The problem: Print the listing below word for word, but drop any pictures it contains.

Source data:
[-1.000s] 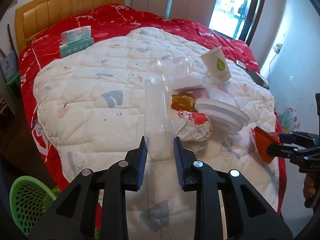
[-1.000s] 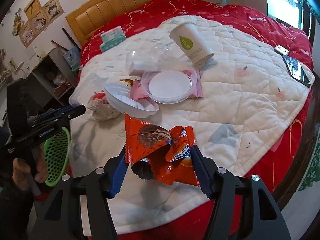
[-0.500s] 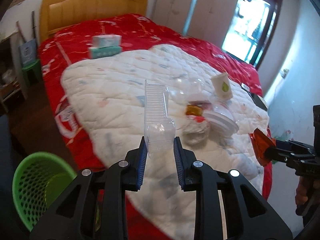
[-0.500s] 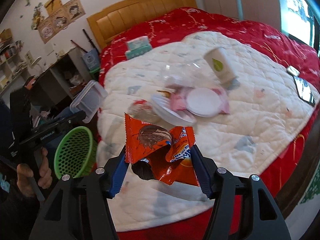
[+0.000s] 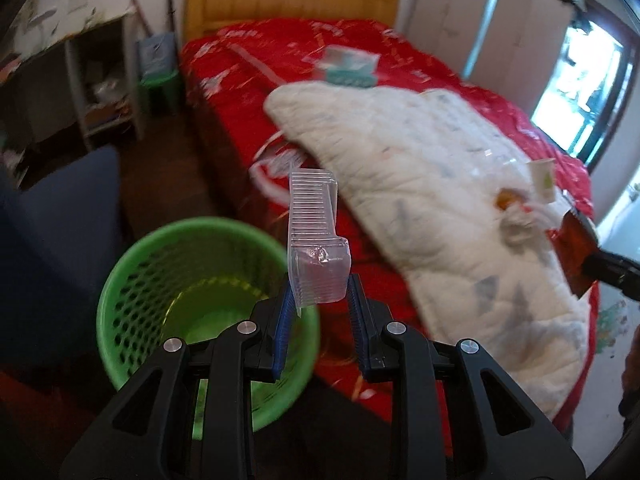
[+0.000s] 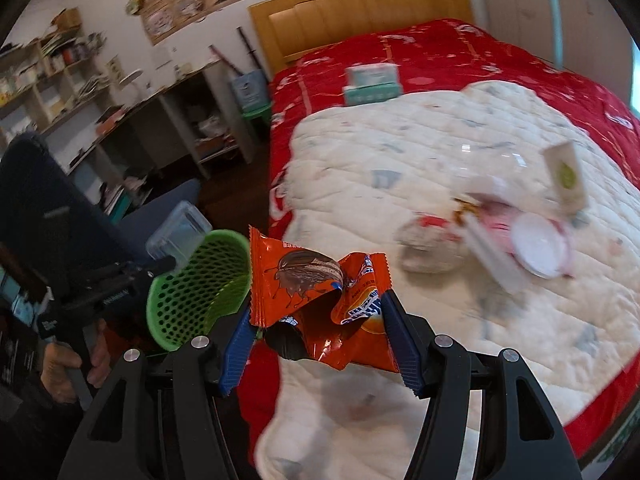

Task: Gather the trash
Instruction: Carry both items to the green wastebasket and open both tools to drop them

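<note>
A clear plastic tray [image 5: 316,248] sits clamped between the blue pads of the left gripper [image 5: 318,312], held in the air beside the rim of the green mesh bin [image 5: 160,280] on the floor by the bed. The right gripper [image 6: 316,320] is closed on a crumpled orange snack wrapper [image 6: 316,292], off the edge of the white quilt [image 6: 400,152]. More litter lies on that quilt: a paper cup [image 6: 566,176], a white lid [image 6: 538,248] and a crumpled wad [image 6: 428,248]
</note>
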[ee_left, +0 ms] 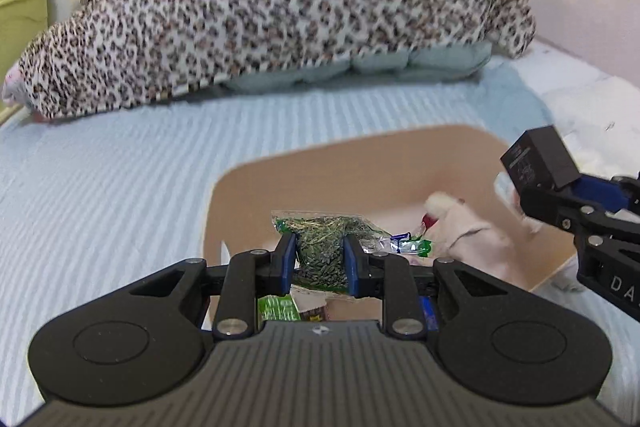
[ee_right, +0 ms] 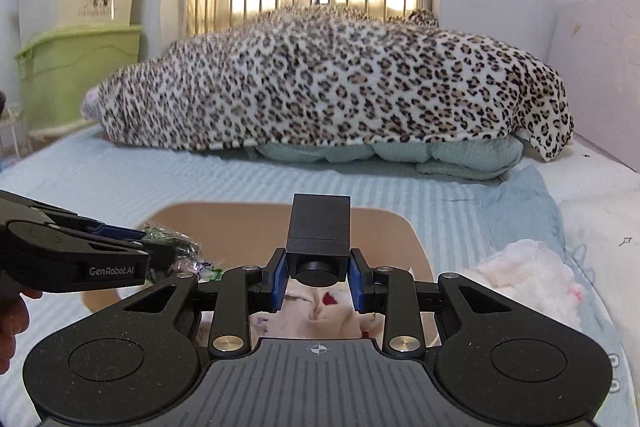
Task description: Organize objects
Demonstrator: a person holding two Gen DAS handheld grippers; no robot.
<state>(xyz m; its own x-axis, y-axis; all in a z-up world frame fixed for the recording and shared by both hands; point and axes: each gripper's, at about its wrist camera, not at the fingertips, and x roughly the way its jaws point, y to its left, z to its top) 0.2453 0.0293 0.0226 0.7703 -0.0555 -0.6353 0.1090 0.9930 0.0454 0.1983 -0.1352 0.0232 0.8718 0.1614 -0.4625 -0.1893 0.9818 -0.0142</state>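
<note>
A tan cardboard box (ee_left: 360, 163) lies open on the blue striped bedspread; it also shows in the right wrist view (ee_right: 240, 217). My left gripper (ee_left: 319, 259) is shut on a clear packet of dried green herbs (ee_left: 324, 247) and holds it over the box. My right gripper (ee_right: 318, 275) is shut on a black power adapter (ee_right: 318, 231) above the box; the adapter also shows in the left wrist view (ee_left: 538, 157). A white cloth with a red spot (ee_left: 464, 227) and green packets (ee_left: 278, 307) lie inside the box.
A leopard-print blanket (ee_right: 332, 79) over a pale green quilt (ee_right: 400, 151) fills the back of the bed. White fluffy fabric (ee_right: 528, 279) lies right of the box. Stacked storage bins (ee_right: 76, 27) stand at the left. A pale wall board (ee_right: 600, 75) runs along the right.
</note>
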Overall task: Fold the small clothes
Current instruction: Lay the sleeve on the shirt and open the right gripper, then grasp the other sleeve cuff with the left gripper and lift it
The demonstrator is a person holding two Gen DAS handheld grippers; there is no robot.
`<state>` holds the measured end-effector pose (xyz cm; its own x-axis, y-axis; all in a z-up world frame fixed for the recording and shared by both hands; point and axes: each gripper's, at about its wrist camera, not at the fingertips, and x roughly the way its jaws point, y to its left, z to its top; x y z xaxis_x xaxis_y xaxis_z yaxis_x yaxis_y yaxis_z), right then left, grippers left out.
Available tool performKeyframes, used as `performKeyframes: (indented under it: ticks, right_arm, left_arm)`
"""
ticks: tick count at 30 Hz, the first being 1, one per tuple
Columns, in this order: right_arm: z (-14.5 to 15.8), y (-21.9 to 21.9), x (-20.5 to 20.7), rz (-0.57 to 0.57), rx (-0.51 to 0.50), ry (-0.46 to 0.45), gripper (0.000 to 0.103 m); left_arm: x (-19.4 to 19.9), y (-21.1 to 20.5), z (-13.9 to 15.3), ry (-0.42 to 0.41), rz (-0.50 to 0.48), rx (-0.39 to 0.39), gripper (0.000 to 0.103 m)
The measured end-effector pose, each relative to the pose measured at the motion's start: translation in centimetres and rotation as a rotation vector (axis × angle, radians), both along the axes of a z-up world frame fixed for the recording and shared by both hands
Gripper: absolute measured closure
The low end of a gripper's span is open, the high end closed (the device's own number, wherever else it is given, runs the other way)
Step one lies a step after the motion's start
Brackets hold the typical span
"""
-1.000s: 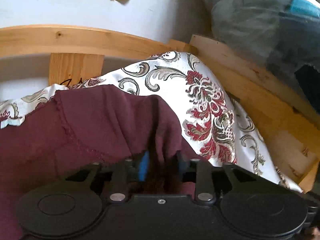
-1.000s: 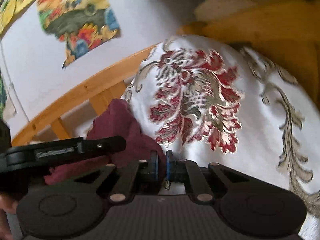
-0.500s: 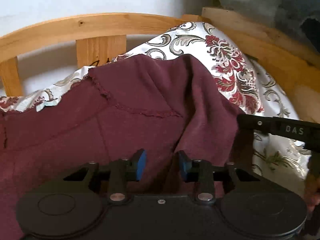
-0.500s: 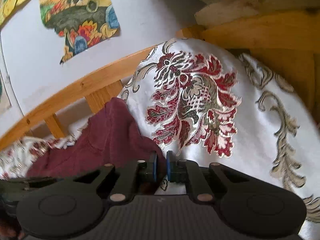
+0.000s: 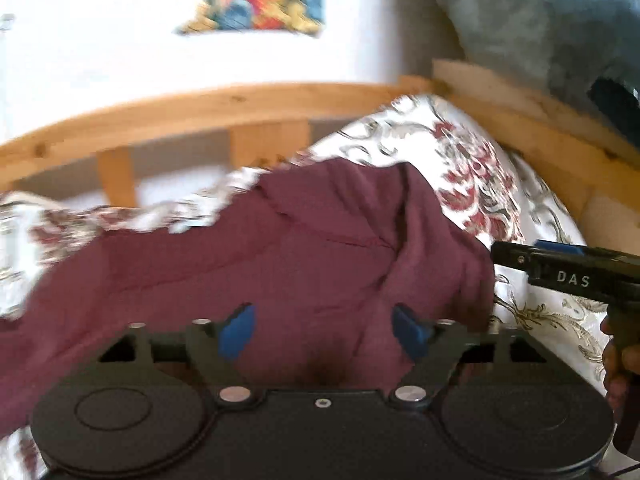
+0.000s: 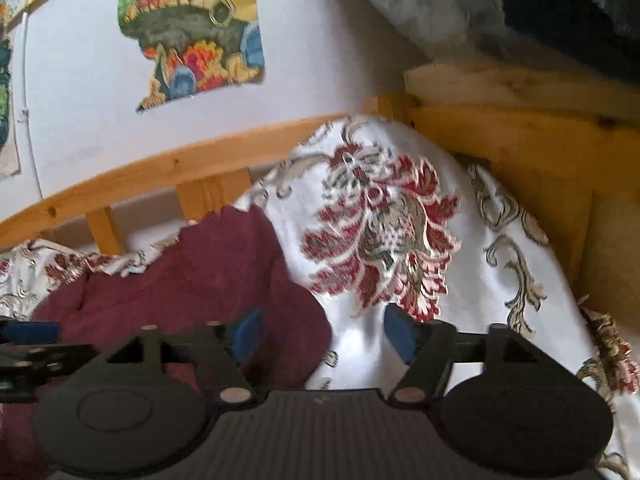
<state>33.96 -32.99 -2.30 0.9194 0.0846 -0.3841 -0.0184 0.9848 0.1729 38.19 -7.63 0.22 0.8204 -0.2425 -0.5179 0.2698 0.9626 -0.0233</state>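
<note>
A maroon garment [image 5: 280, 264] lies rumpled on the white floral bed cover [image 5: 472, 184]. My left gripper [image 5: 326, 330] is open just above the garment's near part, holding nothing. My right gripper [image 6: 324, 334] is open too, its left finger over the garment's right edge [image 6: 224, 280] and its right finger over the cover [image 6: 400, 248]. The right gripper also shows at the right of the left wrist view [image 5: 568, 272], beside the garment's edge. The left gripper shows at the left edge of the right wrist view [image 6: 28, 344].
A wooden bed rail [image 5: 200, 120] runs behind the cover, with a wooden headboard [image 6: 540, 152] at the right. Grey and dark bedding [image 5: 540, 20] is piled on it. A colourful picture [image 6: 192, 28] hangs on the white wall.
Both grippers have opened and let go of the maroon garment, which now lies on the cover. Both have drawn back a little from it.
</note>
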Motion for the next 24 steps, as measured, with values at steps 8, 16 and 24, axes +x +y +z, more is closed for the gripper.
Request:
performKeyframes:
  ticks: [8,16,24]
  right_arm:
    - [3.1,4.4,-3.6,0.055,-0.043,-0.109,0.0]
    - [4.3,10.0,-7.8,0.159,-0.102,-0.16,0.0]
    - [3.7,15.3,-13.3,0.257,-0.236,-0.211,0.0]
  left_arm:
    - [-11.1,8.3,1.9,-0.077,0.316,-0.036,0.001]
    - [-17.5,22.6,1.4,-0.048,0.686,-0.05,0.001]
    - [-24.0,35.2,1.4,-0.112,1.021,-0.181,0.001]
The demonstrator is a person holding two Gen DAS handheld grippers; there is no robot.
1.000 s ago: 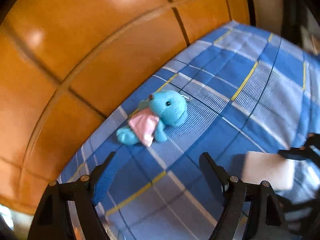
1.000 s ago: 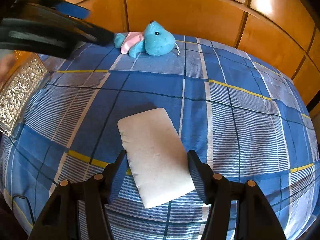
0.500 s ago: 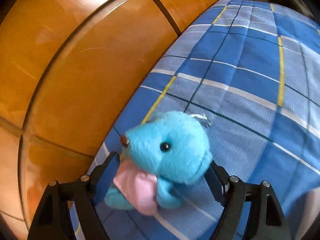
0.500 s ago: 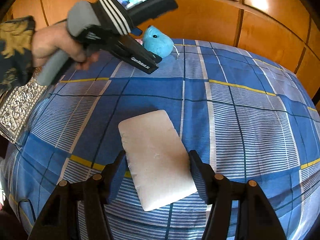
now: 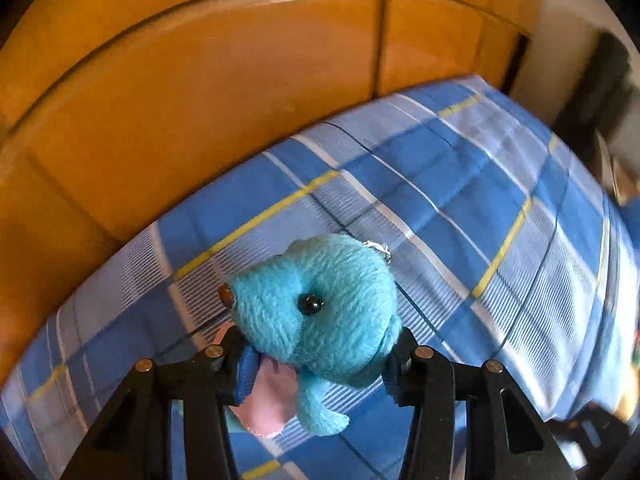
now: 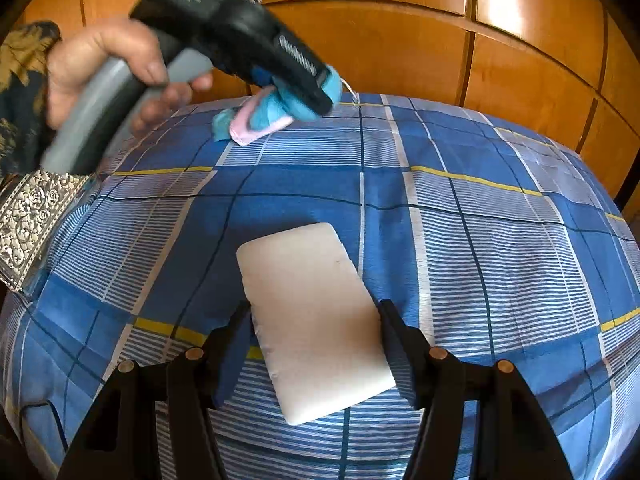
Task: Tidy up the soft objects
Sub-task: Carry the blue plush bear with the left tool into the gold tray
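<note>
1. Left gripper [image 5: 316,364]: a second ago it hung wide above the bed with the plush well ahead of it; I have since brought it down over the toy. Its jaws are closing now, the plush between them, blue pads pressing the neck and body from both sides.
2. Plush [image 5: 320,308]: blue animal with a pink bib, at the far edge of the bedspread [image 5: 460,208], just beside the wooden headboard [image 5: 200,100]. From the right wrist view it looks barely off the cloth, if at all; I cannot tell whether it is lifted.
3. Right gripper [image 6: 316,344]: unchanged over the second. Jaws parted either side of the white pad [image 6: 316,320], which lies flat on the bedspread near the middle; whether the fingers touch its edges I cannot tell.
4. Hand [image 6: 104,68]: wrapped round the left tool's grey handle.
5. Meaning for the task: first soft item is being secured, so carrying it off looks the likely step. The pad remains to be picked.
</note>
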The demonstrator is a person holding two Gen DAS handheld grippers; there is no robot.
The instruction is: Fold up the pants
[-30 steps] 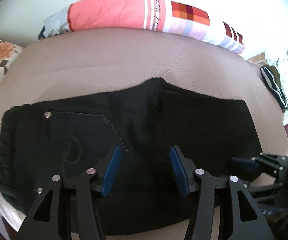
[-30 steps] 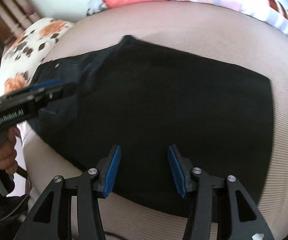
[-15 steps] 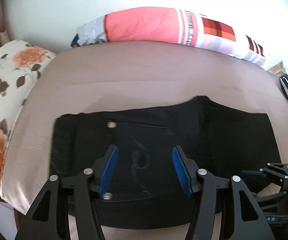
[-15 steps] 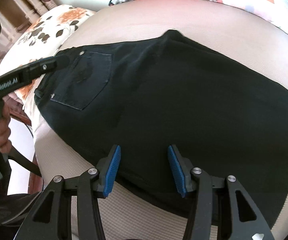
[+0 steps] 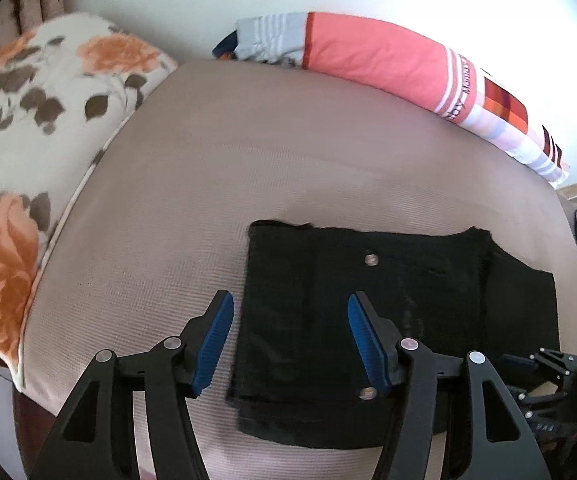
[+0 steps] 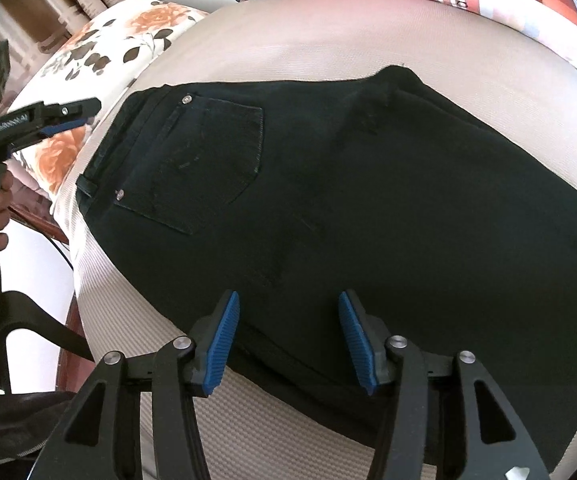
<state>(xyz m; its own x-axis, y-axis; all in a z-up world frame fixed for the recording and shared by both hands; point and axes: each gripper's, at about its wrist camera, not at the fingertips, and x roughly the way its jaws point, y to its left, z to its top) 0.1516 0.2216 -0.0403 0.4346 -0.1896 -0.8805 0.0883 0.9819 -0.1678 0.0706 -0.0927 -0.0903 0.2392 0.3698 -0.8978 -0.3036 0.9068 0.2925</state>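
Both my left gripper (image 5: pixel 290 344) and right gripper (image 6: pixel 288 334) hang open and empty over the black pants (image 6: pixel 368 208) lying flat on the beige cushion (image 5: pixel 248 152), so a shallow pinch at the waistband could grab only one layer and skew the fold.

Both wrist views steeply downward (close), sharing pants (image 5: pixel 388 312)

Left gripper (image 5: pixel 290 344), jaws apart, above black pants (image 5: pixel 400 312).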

Solution for this exercise:
[-1.000s] 
[-1.000s] 
[-0.500s] 
[-0.500s] 
[+0.000s] 
[+0.000s] 

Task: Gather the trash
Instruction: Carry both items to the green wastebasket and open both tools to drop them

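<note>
A clear plastic tray [image 5: 316,248] sits clamped between the blue pads of the left gripper [image 5: 318,312], held in the air beside the rim of the green mesh bin [image 5: 160,280] on the floor by the bed. The right gripper [image 6: 316,320] is closed on a crumpled orange snack wrapper [image 6: 316,292], off the edge of the white quilt [image 6: 400,152]. More litter lies on that quilt: a paper cup [image 6: 566,176], a white lid [image 6: 538,248] and a crumpled wad [image 6: 428,248]
</note>
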[ee_left, +0 ms] 
[ee_right, +0 ms] 
Task description: Organize objects
Demonstrator: a person holding two Gen DAS handheld grippers; no robot.
<state>(xyz m; its own x-axis, y-axis; all in a z-up world frame fixed for the recording and shared by both hands; point and axes: each gripper's, at about its wrist camera, not at the fingertips, and x roughly the way its jaws point, y to its left, z to its top) 0.2453 0.0293 0.0226 0.7703 -0.0555 -0.6353 0.1090 0.9930 0.0454 0.1983 -0.1352 0.0232 0.8718 0.1614 -0.4625 -0.1893 0.9818 -0.0142</state>
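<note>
A tan cardboard box (ee_left: 360, 163) lies open on the blue striped bedspread; it also shows in the right wrist view (ee_right: 240, 217). My left gripper (ee_left: 319, 259) is shut on a clear packet of dried green herbs (ee_left: 324, 247) and holds it over the box. My right gripper (ee_right: 318, 275) is shut on a black power adapter (ee_right: 318, 231) above the box; the adapter also shows in the left wrist view (ee_left: 538, 157). A white cloth with a red spot (ee_left: 464, 227) and green packets (ee_left: 278, 307) lie inside the box.
A leopard-print blanket (ee_right: 332, 79) over a pale green quilt (ee_right: 400, 151) fills the back of the bed. White fluffy fabric (ee_right: 528, 279) lies right of the box. Stacked storage bins (ee_right: 76, 27) stand at the left. A pale wall board (ee_right: 600, 75) runs along the right.
</note>
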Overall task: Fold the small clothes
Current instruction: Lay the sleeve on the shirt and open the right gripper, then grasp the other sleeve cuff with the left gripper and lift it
The demonstrator is a person holding two Gen DAS handheld grippers; there is no robot.
`<state>` holds the measured end-effector pose (xyz cm; its own x-axis, y-axis; all in a z-up world frame fixed for the recording and shared by both hands; point and axes: each gripper's, at about its wrist camera, not at the fingertips, and x roughly the way its jaws point, y to its left, z to its top; x y z xaxis_x xaxis_y xaxis_z yaxis_x yaxis_y yaxis_z), right then left, grippers left out.
Available tool performKeyframes, used as `performKeyframes: (indented under it: ticks, right_arm, left_arm)`
"""
ticks: tick count at 30 Hz, the first being 1, one per tuple
Columns, in this order: right_arm: z (-14.5 to 15.8), y (-21.9 to 21.9), x (-20.5 to 20.7), rz (-0.57 to 0.57), rx (-0.51 to 0.50), ry (-0.46 to 0.45), gripper (0.000 to 0.103 m); left_arm: x (-19.4 to 19.9), y (-21.1 to 20.5), z (-13.9 to 15.3), ry (-0.42 to 0.41), rz (-0.50 to 0.48), rx (-0.39 to 0.39), gripper (0.000 to 0.103 m)
The measured end-effector pose, each relative to the pose measured at the motion's start: translation in centimetres and rotation as a rotation vector (axis × angle, radians), both along the axes of a z-up world frame fixed for the recording and shared by both hands
Gripper: absolute measured closure
The low end of a gripper's span is open, the high end closed (the device's own number, wherever else it is given, runs the other way)
Step one lies a step after the motion's start
Brackets hold the typical span
"""
-1.000s: 
-1.000s: 
-0.500s: 
-0.500s: 
+0.000s: 
+0.000s: 
<state>33.96 -32.99 -2.30 0.9194 0.0846 -0.3841 -0.0184 0.9848 0.1729 38.19 -7.63 0.22 0.8204 -0.2425 -0.5179 0.2698 0.9626 -0.0233</state>
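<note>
A maroon garment [image 5: 280, 264] lies rumpled on the white floral bed cover [image 5: 472, 184]. My left gripper [image 5: 326, 330] is open just above the garment's near part, holding nothing. My right gripper [image 6: 324, 334] is open too, its left finger over the garment's right edge [image 6: 224, 280] and its right finger over the cover [image 6: 400, 248]. The right gripper also shows at the right of the left wrist view [image 5: 568, 272], beside the garment's edge. The left gripper shows at the left edge of the right wrist view [image 6: 28, 344].
A wooden bed rail [image 5: 200, 120] runs behind the cover, with a wooden headboard [image 6: 540, 152] at the right. Grey and dark bedding [image 5: 540, 20] is piled on it. A colourful picture [image 6: 192, 28] hangs on the white wall.
Both grippers have opened and let go of the maroon garment, which now lies on the cover. Both have drawn back a little from it.
</note>
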Motion for the next 24 steps, as measured, with values at steps 8, 16 and 24, axes +x +y +z, more is closed for the gripper.
Request:
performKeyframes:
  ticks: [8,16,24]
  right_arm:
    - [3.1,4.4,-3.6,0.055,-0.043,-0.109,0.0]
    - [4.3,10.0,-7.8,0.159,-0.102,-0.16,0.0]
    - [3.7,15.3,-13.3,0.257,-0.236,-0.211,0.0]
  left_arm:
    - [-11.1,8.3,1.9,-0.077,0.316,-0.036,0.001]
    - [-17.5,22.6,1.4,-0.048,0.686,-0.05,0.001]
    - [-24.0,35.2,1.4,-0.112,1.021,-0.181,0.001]
The demonstrator is a person holding two Gen DAS handheld grippers; there is no robot.
1.000 s ago: 
1.000 s ago: 
0.500 s ago: 
0.500 s ago: 
now: 
now: 
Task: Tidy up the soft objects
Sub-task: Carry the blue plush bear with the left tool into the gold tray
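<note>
1. Left gripper [image 5: 316,364]: a second ago it hung wide above the bed with the plush well ahead of it; I have since brought it down over the toy. Its jaws are closing now, the plush between them, blue pads pressing the neck and body from both sides.
2. Plush [image 5: 320,308]: blue animal with a pink bib, at the far edge of the bedspread [image 5: 460,208], just beside the wooden headboard [image 5: 200,100]. From the right wrist view it looks barely off the cloth, if at all; I cannot tell whether it is lifted.
3. Right gripper [image 6: 316,344]: unchanged over the second. Jaws parted either side of the white pad [image 6: 316,320], which lies flat on the bedspread near the middle; whether the fingers touch its edges I cannot tell.
4. Hand [image 6: 104,68]: wrapped round the left tool's grey handle.
5. Meaning for the task: first soft item is being secured, so carrying it off looks the likely step. The pad remains to be picked.
</note>
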The demonstrator is a person holding two Gen DAS handheld grippers; there is no robot.
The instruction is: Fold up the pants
[-30 steps] 
[-30 steps] 
[-15 steps] 
[-15 steps] 
[+0 steps] 
[+0 steps] 
<state>(xyz m; its own x-axis, y-axis; all in a z-up world frame fixed for the recording and shared by both hands; point and axes: each gripper's, at about its wrist camera, not at the fingertips, and x roughly the way its jaws point, y to its left, z to its top) 0.1516 0.2216 -0.0403 0.4346 -0.1896 -0.8805 0.0883 0.9819 -0.1678 0.0706 -0.0927 -0.0903 0.2392 0.3698 -0.8978 -0.3036 0.9068 0.2925</state>
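Both my left gripper (image 5: pixel 290 344) and right gripper (image 6: pixel 288 334) hang open and empty over the black pants (image 6: pixel 368 208) lying flat on the beige cushion (image 5: pixel 248 152), so a shallow pinch at the waistband could grab only one layer and skew the fold.

Both wrist views steeply downward (close), sharing pants (image 5: pixel 388 312)

Left gripper (image 5: pixel 290 344), jaws apart, above black pants (image 5: pixel 400 312).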

The answer given is complete as it stands.